Notwithstanding anything contained in this section, if an auditor of a company in the course of the performance of his duties as auditor, has reason to believe that an offence of fraud involving such amount or amounts as may be prescribed, is being or has been committed in the company by its officers or employees, the auditor shall report the matter to the Central Government within such time and in such manner as may be prescribed;
Provided that in case of a fraud involving lesser than the specified amount, the auditor shall report the matter to the audit committee constituted under section 177 or to the Board in other cases within such time and in such manner as may be prescribed:
Provided further that the companies, whose auditors have reported frauds under this sub-section to the audit committee or the Board but not reported to the Central Government, shall disclose the details about such frauds in the Board’s report in such manner as may be prescribed.

[15] Guidance Note on Reporting of Fraud under section 143(12) of the Companies Act 2013 (revised 2016).

[16] Disclosures prescribed under the SEBI Circular dated 9 September 2015 (on continuous disclosure requirements for listed entities) are reproduced below.

At the time of unearthing of fraud or occurrence of the default / arrest:

  • nature of fraud/default/arrest;
  • estimated impact on the listed entity;
  • time of occurrence;
  • person(s) involved;
  • estimated amount involved (if any);
  • whether such fraud/default/arrest has been reported to appropriate au thorities.

Subsequently intimate the stock exchange(s) further details regarding the fraud/default/arrest including:

  • actual amount involved in the fraud /default (if any);
  • actual impact of such fraud /default on the listed entity and its financials; and
  • corrective measures taken by the listed entity on account of such fraud/default.
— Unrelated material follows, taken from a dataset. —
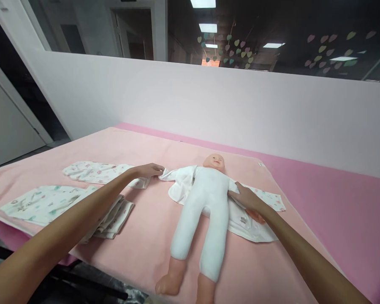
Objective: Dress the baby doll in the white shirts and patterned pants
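A baby doll [209, 190] with a white cloth body lies face up, its head away from me and its feet toward me. Under its back spreads a small white baby shirt [253, 230], opened out, with a printed sleeve [270, 199] stretched to the right. My left hand [151, 169] pinches the cuff end of the shirt's left sleeve [171, 174] and holds it out sideways. My right hand [246, 197] is closed around the doll's arm at its right side; the doll's hand [256, 216] shows below my wrist. My right fingertips are partly hidden against the doll's body.
Printed baby clothes [95, 172] lie flat at the left, with a folded stack of printed clothes [47, 202] nearer to me. A pink blanket [133, 236] covers the table over a darker pink sheet [345, 207]. Behind stands a white wall [209, 101] with windows above.
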A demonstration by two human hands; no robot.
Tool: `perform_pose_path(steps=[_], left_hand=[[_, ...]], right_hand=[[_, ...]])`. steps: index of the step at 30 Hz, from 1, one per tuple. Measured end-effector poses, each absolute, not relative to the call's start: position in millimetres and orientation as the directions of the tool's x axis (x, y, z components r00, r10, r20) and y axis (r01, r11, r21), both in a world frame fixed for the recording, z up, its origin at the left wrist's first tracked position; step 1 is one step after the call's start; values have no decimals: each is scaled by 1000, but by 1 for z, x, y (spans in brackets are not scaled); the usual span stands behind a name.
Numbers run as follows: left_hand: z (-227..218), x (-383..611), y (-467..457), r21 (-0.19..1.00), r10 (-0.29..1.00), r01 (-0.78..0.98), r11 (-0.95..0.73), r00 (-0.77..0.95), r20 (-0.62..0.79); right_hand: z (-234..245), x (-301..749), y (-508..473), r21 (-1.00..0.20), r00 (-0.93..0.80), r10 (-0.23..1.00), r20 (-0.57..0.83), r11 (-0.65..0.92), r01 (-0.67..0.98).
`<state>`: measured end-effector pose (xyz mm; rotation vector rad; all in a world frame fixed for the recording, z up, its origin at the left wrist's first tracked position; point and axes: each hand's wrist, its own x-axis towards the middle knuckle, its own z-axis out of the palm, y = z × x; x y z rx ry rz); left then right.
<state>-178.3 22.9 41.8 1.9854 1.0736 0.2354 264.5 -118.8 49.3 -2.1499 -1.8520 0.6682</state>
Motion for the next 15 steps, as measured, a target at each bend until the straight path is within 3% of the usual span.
perform_pose_path(steps=[7, 15], left_hand=[[48, -180, 24, 652, 678, 657, -378, 676, -289], [39, -173, 21, 551, 839, 765, -334, 507, -196]], right_hand=[[31, 281, -117, -533, 58, 990, -127, -118, 838], [28, 282, -128, -538, 69, 996, -62, -91, 838]])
[17] The relevant language reads: ‘(b) whether any report under sub-section (12) of section 143 of the Companies Act has been filed by the auditors in Form ADT-4 as prescribed under rule 13 of Companies (Audit and Auditors) Rules, 2014 with the Central Government; (c) whether the auditor has considered whistle-blower complaints, if any, received during the year by the company.’

[20] Under the PCA, the capacity in which the person performs services for or on behalf of the culpable commercial organisation shall not matter (irrespective of whether such person is an employee or agent or subsidiary of such commercial organisation). Further, all relevant circumstances (and not merely the nature of the relationship between such person and the organisation) are to be considered to determine whether such person performs services for or on behalf of the commercial organisation.